Jean‑Paul Belmondo : les confidences de son fils Paul sur la dispersion de ses cendres
Début juillet, Paul Belmondo, fils de l’acteur Jean‑Paul Belmondo, était l’invité de l’émission Domino diffusée sur ABC TALK TV. L’acteur de 63 ans, également consultant pour Eurosport et comédien à l’affiche d’une pièce parisienne jusqu’au 26 septembre, est revenu sur des moments de sa vie personnelle et professionnelle, dont une anecdote inattendue liée à la dispersion des cendres de son père.

Paul Belmondo, qui figure parmi les quatre enfants de Jean‑Paul Belmondo — Florence, Patricia, Stella et Paul — est depuis plusieurs années sur les planches avec la pièce Le Complexe des inséparables à l’Apollo Comedy à Paris. Le 6 septembre prochain marquera le cinquième anniversaire de la disparition de Jean‑Paul Belmondo, décédé à Paris à l’âge de 88 ans, un symbole durable pour le cinéma français à travers des titres comme L’Héritier, Le Magnifique ou Le Professionnel.
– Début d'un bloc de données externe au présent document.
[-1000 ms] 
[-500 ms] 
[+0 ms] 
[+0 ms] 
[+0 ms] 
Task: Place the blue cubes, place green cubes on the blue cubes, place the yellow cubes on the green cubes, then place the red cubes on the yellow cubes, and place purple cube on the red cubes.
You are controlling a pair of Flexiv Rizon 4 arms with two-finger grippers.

Lors de cet entretien d’un peu plus d’une heure mené par Florence Belkacem, Paul Belmondo a abordé plusieurs sujets : son goût pour les sports mécaniques, sa conception de la vie, le deuil familial — notamment la perte de ses parents, nés et décédés à quinze jours d’intervalle — ainsi que son rapport à l’héritage artistique de son père. Il a aussi évoqué sa vie privée, mentionné dans la presse comme l’ex‑compagnon de Luana Belmondo et le père de Giacomo et Victor.
Paul Belmondo raconte une péripétie lors de la dispersion des cendres de son père
Sur le plateau d’ABC TALK TV, Paul Belmondo a raconté une scène qu’il qualifie de surprenante lors du transfert des cendres de son père vers Piriac‑sur‑Mer, en Loire‑Atlantique, lieu de l’enfance de Jean‑Paul Belmondo. Selon ses propos, la veille au soir il a tenté sans succès de réserver un taxi.
« La veille au soir, j’essaie de réserver un taxi et je n’arrive pas à réserver », a‑t‑il expliqué en relatant les difficultés accumulées le matin même. Après plusieurs tentatives, les taxis contactés déclinaient la course en affirmant que ce n’était pas leur route. Face au risque de manquer son train, il a finalement opté pour le métro, transportant avec lui le sac contenant l’urne.
Dans le récit qu’il a livré sur l’antenne, Paul Belmondo se souvient du moment précis où, à bord du métro parisien, il a constaté que la ligne qu’il empruntait passait par le pont de Bir‑Hakeim. « Je suis là avec le sac, avec l’urne de mon père […] et, d’un seul coup, je regarde la ligne et je me rends compte qu’on passe par Bir Hakeim et qu’on va prendre le pont de Bir Hakeim », a‑t‑il rapporté, ajoutant la phrase prononcée en lui‑même : « Espèce d’enfoiré, tu voulais refaire un tour sur le pont de Bir Hakeim ». Le pont de Bir‑Hakeim est notamment connu pour avoir servi de décor à une scène du film Peur sur la ville en 1975.